İş Kanununda işveren için öngörülen her türlü sorumluluk ve zorunluluklar işveren vekilleri hakkında da uygulanır. Madde metninde her çeşit sorumluluk ve zorunluluklar denilmesine rağmen buradaki sorumluluk hukuki sorumluluk değil cezai sorumluluktur.
Her işveren vekilinin sorumluluğu yönetim hususundaki yetki ve görevi ile sınırlıdır. Bu nedenle bir muhasebe müdürünün iş güvenliği önlemlerinin alınmamasından bir teknik müdürün ise kıdem tazminatının kanuna uygun şekilde ödenmemesinden sorumlu olması mümkün değildir.
Görevlendirilecek işveren vekilinin görev konusu alanında gerekli bilgiye sahip olması gerekir. Bu nedenle örneğin iş güvenliği önlemlerini alabilecek bir bütçeye ve yetkiye sahip olmayan bir şantiye şefi, gerekli önlemleri almadığı için cezai sorumluluk altına almamak gerekir.
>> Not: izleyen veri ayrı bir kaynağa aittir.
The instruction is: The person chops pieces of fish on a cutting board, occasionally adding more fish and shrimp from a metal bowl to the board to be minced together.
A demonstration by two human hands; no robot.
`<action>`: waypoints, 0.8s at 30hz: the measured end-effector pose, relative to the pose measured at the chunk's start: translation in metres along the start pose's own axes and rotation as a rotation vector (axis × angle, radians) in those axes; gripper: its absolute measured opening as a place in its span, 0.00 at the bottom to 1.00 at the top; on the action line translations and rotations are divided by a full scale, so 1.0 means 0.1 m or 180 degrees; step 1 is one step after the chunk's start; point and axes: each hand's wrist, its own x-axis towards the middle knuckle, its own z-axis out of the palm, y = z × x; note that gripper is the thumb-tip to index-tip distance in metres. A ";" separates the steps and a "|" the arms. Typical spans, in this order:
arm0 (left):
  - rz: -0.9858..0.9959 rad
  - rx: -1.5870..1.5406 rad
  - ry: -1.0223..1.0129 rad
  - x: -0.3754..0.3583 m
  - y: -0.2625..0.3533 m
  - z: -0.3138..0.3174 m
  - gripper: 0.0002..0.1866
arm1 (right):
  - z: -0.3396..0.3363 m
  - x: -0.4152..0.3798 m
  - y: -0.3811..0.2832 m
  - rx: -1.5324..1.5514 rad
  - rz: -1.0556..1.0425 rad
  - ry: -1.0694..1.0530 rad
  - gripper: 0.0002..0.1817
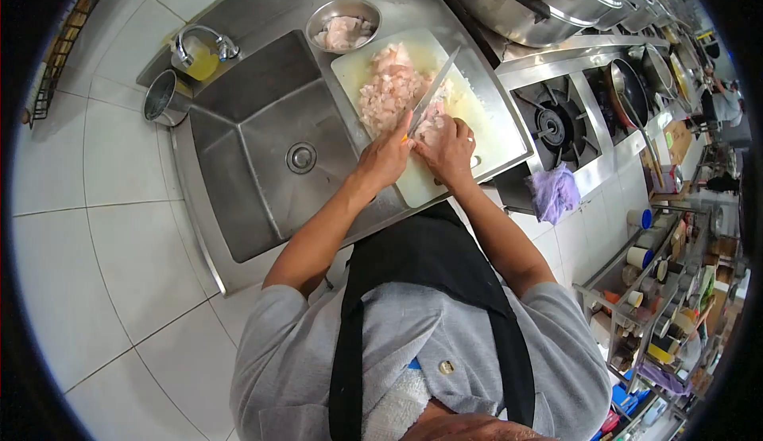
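Note:
My left hand (385, 155) is closed round the handle of a kitchen knife (437, 83), whose long blade points up and to the right over the cutting board. Curled fingers of my right hand (449, 151), with a ring on one, grip a piece of pale pink raw meat (431, 128) beside the blade. A heap of small diced raw meat (388, 91) lies left of the knife. Underneath is a pale cutting board (425, 180), wet and yellowish in places. Larger raw pieces (343, 33) sit in a round metal bowl (316, 23) beyond the board.
A steel sink (262, 155) lies to the left, with a tap (227, 47) and a metal pot (163, 97) at its far edge. On the right are a gas burner (550, 125), a large steel pot (532, 3) and a purple cloth (554, 193). Crowded shelves (636, 298) stand farther right.

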 end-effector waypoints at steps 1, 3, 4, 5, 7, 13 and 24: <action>-0.0090 0.0029 -0.0058 -0.04 0.08 -0.08 0.33 | -0.09 0.03 -0.04 0.0129 -0.0186 0.0077 0.44; -0.0192 0.0195 -0.0285 -0.16 0.25 -0.22 0.34 | -0.24 0.13 0.01 0.0389 -0.0561 0.0225 0.42; -0.0248 0.0275 -0.0402 -0.24 0.34 -0.27 0.34 | -0.25 0.20 0.10 0.0951 -0.0713 -0.0199 0.33; -0.0332 0.0439 -0.0638 -0.30 0.46 -0.35 0.34 | -0.23 0.25 0.18 0.0928 -0.0857 -0.0306 0.30; -0.0496 0.0769 -0.1102 -0.42 0.63 -0.46 0.35 | -0.21 0.35 0.24 0.0885 -0.1157 -0.0510 0.23; 0.0155 0.0484 -0.0173 -0.32 0.05 0.15 0.33 | -0.14 0.40 0.28 0.0757 -0.1306 -0.0571 0.11; -0.0681 0.0510 -0.1173 -0.27 0.62 -0.35 0.34 | -0.28 0.32 0.37 0.1187 -0.1066 -0.0729 0.17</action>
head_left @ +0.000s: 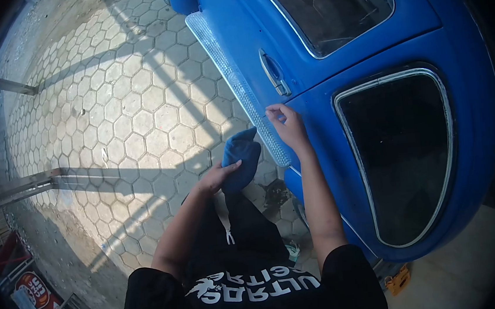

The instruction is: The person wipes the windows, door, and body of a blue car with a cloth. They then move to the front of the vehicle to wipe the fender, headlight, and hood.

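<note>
A folded blue cloth [241, 161] hangs in my left hand [217, 178], the thumb pressed on its near side and the fingers behind it. My right hand [285, 123] is raised beside the blue car [320, 113], just below the chrome door handle [274, 72], with its fingers curled together. Whether anything small is between those fingertips is too small to make out. Between the cloth and the car body runs the ribbed running board [235, 85]. The rear side window [400, 153] lies to the right of my right arm.
Hexagonal paving [138, 117] covers the ground at left, crossed by shadows. A wooden rail [15, 195] stands at the left edge. At lower left are a red sign [35, 288] and framed items. An orange object [398, 281] lies under the car's rear.
</note>
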`<state>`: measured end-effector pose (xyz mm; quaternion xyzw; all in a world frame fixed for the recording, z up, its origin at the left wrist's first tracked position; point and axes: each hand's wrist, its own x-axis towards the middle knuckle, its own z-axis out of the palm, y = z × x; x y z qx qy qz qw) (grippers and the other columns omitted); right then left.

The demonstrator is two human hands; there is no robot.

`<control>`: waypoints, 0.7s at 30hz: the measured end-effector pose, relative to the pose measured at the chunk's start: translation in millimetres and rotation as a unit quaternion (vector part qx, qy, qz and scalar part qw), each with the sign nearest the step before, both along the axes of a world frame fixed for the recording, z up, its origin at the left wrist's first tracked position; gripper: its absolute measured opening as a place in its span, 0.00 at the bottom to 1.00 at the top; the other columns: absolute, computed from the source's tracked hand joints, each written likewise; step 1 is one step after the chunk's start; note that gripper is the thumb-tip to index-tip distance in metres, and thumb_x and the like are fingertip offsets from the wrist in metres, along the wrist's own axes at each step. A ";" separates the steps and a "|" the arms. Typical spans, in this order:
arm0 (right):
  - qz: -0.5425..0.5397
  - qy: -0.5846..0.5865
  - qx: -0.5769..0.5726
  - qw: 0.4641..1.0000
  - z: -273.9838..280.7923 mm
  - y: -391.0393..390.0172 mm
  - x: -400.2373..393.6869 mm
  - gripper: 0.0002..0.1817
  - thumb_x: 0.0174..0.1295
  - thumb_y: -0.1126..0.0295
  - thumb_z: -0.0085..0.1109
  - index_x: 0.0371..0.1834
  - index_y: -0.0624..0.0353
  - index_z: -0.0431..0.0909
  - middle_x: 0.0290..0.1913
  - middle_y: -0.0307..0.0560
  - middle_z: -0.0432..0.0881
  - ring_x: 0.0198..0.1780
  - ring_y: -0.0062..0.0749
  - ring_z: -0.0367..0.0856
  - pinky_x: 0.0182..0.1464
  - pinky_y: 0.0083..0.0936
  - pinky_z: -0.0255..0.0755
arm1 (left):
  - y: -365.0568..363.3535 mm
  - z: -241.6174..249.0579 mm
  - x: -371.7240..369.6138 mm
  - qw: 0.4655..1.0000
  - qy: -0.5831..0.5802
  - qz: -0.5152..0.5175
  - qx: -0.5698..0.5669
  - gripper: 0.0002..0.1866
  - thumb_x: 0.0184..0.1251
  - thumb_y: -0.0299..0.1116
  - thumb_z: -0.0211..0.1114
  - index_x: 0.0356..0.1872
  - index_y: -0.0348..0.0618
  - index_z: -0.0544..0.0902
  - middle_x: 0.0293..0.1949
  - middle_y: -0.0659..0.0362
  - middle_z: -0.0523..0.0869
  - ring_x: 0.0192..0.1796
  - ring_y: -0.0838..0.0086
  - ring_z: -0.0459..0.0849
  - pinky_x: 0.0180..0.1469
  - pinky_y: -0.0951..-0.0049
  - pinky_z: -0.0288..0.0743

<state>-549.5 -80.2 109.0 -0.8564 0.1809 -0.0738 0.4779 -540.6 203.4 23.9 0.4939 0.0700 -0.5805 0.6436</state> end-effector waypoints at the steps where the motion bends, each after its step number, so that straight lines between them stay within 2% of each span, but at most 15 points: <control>1: 0.003 -0.014 -0.038 0.999 5.2 -11.1 16.6 0.12 0.72 0.64 0.70 0.49 0.60 0.89 0.45 0.46 0.92 0.51 0.39 0.90 0.55 0.37 0.81 | -5.5 -0.3 5.9 0.999 0.024 0.032 -0.018 0.33 0.77 0.48 0.74 0.72 0.36 0.77 0.62 0.52 0.87 0.61 0.66 0.88 0.65 0.61 0.83; 4: 0.046 -0.143 -0.233 0.961 17.1 -42.4 65.8 0.09 0.70 0.66 0.70 0.48 0.58 0.89 0.48 0.47 0.91 0.58 0.46 0.87 0.62 0.42 0.79 | -17.0 -6.3 20.5 0.989 0.067 0.119 -0.048 0.33 0.78 0.47 0.73 0.73 0.37 0.75 0.65 0.51 0.85 0.63 0.65 0.87 0.68 0.58 0.82; 7: 0.053 -0.174 -0.387 0.904 28.2 -64.7 115.7 0.08 0.69 0.66 0.70 0.46 0.55 0.90 0.60 0.48 0.87 0.71 0.48 0.77 0.71 0.48 0.73 | -30.2 -23.4 41.3 0.983 0.053 0.163 -0.069 0.31 0.80 0.46 0.71 0.73 0.37 0.74 0.66 0.52 0.84 0.64 0.63 0.86 0.69 0.55 0.82; 10: 0.065 -0.122 -0.492 0.860 44.9 -69.6 156.2 0.09 0.68 0.64 0.71 0.46 0.54 0.90 0.72 0.46 0.78 0.81 0.48 0.64 0.80 0.51 0.64 | -47.2 -54.5 62.5 0.972 0.095 0.207 -0.054 0.32 0.82 0.47 0.68 0.77 0.42 0.72 0.71 0.52 0.81 0.70 0.60 0.83 0.74 0.54 0.78; 13: 0.095 -0.076 -0.551 0.825 29.2 -80.0 191.2 0.11 0.68 0.62 0.72 0.49 0.52 0.90 0.79 0.44 0.71 0.86 0.46 0.55 0.85 0.53 0.57 | -73.9 -98.4 83.1 0.965 0.075 0.250 -0.026 0.33 0.85 0.49 0.63 0.80 0.43 0.67 0.71 0.52 0.80 0.71 0.61 0.81 0.74 0.55 0.77; 14: 0.104 -0.077 -0.560 0.819 24.5 -84.1 202.1 0.12 0.68 0.62 0.72 0.50 0.52 0.90 0.79 0.44 0.71 0.86 0.46 0.55 0.86 0.52 0.56 | -83.5 -113.3 88.0 0.961 0.065 0.267 -0.017 0.33 0.86 0.49 0.62 0.81 0.43 0.66 0.71 0.52 0.80 0.72 0.61 0.80 0.74 0.55 0.76; 15: 0.113 -0.079 -0.569 0.811 24.0 -86.8 213.8 0.12 0.67 0.62 0.72 0.51 0.52 0.90 0.79 0.44 0.71 0.87 0.46 0.54 0.86 0.52 0.55 | -94.2 -127.3 94.3 0.967 0.016 0.252 -0.022 0.35 0.90 0.49 0.55 0.84 0.39 0.59 0.75 0.50 0.74 0.75 0.62 0.75 0.76 0.56 0.72; 16: 0.122 -0.081 -0.578 0.803 23.8 -89.0 225.0 0.13 0.67 0.61 0.72 0.51 0.51 0.90 0.79 0.43 0.71 0.87 0.46 0.54 0.87 0.52 0.54 | -107.6 -141.4 104.4 0.968 0.011 0.249 -0.021 0.35 0.90 0.49 0.55 0.85 0.39 0.57 0.76 0.49 0.73 0.75 0.61 0.74 0.77 0.57 0.71; 18: 0.109 -0.029 -0.627 0.771 21.9 -93.0 242.0 0.18 0.71 0.55 0.69 0.61 0.45 0.89 0.84 0.42 0.67 0.89 0.46 0.51 0.88 0.51 0.52 | -137.2 -171.9 117.4 0.969 0.007 0.247 -0.017 0.37 0.90 0.50 0.54 0.86 0.39 0.55 0.77 0.49 0.72 0.76 0.61 0.74 0.78 0.59 0.68; 19: 0.095 -0.017 -0.651 0.753 17.2 -95.6 248.3 0.21 0.72 0.53 0.68 0.65 0.43 0.87 0.85 0.41 0.66 0.89 0.45 0.50 0.88 0.51 0.51 | -154.5 -185.7 124.1 0.975 0.021 0.220 0.014 0.40 0.90 0.56 0.50 0.87 0.39 0.53 0.78 0.48 0.72 0.77 0.61 0.72 0.79 0.60 0.66; 21: 0.084 0.018 -0.684 0.724 9.7 -94.6 247.3 0.25 0.74 0.46 0.65 0.71 0.38 0.84 0.87 0.40 0.63 0.90 0.46 0.49 0.88 0.51 0.51 | -187.6 -204.7 129.7 0.970 0.098 0.220 -0.013 0.42 0.89 0.60 0.47 0.87 0.38 0.53 0.78 0.48 0.72 0.77 0.62 0.72 0.80 0.61 0.65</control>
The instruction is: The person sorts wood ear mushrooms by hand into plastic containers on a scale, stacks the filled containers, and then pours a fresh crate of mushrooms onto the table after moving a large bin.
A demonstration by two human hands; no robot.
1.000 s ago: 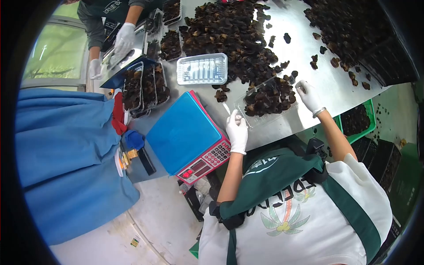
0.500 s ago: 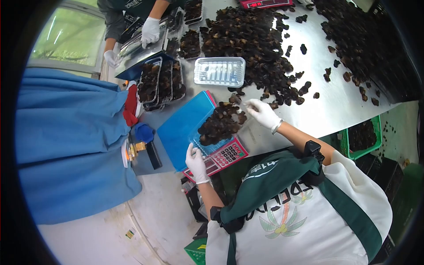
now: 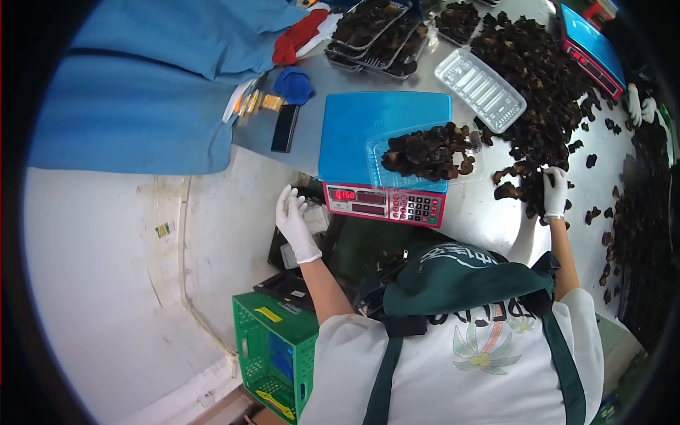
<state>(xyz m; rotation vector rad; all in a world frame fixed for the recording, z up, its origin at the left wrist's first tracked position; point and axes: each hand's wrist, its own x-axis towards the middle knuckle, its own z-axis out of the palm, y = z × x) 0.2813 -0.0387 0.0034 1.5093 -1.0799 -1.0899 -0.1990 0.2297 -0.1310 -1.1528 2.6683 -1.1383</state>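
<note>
A clear plastic tray (image 3: 375, 159) of dark mushroom-like pieces (image 3: 428, 152) rests on the right part of a scale's blue plate (image 3: 354, 127). The red digits on the scale's pink keypad panel (image 3: 382, 204) appear to read 0.150. My left hand (image 3: 295, 223), white-gloved, is off the scale's left front corner, fingers apart and holding nothing. To the right of the scale, my right hand (image 3: 555, 193), also gloved, touches dark pieces at the lower edge of the big pile (image 3: 531, 92). Its fingers are bent; what they hold, if anything, is hidden.
An empty clear tray (image 3: 482, 90) lies behind the scale, with filled trays (image 3: 375, 35) at the back. A phone (image 3: 285, 128) and blue cloth (image 3: 293, 86) lie left. A second scale (image 3: 593, 49) and another person's gloved hands (image 3: 641, 106) are at right. A green crate (image 3: 276, 319) stands below.
My left hand has let go of the filled tray and moved left. My right hand has moved from the tray to the pile. The view has turned, and the tray now rests on the scale.
</note>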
İşveren vekilinin kıdem tazminatını kanunda öngörülen şekilde ödememesi halinde, bundan kaynaklanan hukuki sorumluluk işverene aittir.
İşveren vekilinin bu sıfatla işçilere karşı işlem ve yükümlülüklerinden doğrudan doğruya işverenin sorumlu olduğu hükme bağlanmıştır.
Yargıtayın bir başka kararında da işveren vekilinin bir işçinin iş sözleşmesini işveren adına feshetmesi halinde kıdem tazminatı ödeme yükümlülüğünün işverenin üzerinde olduğunu belirtmiştir.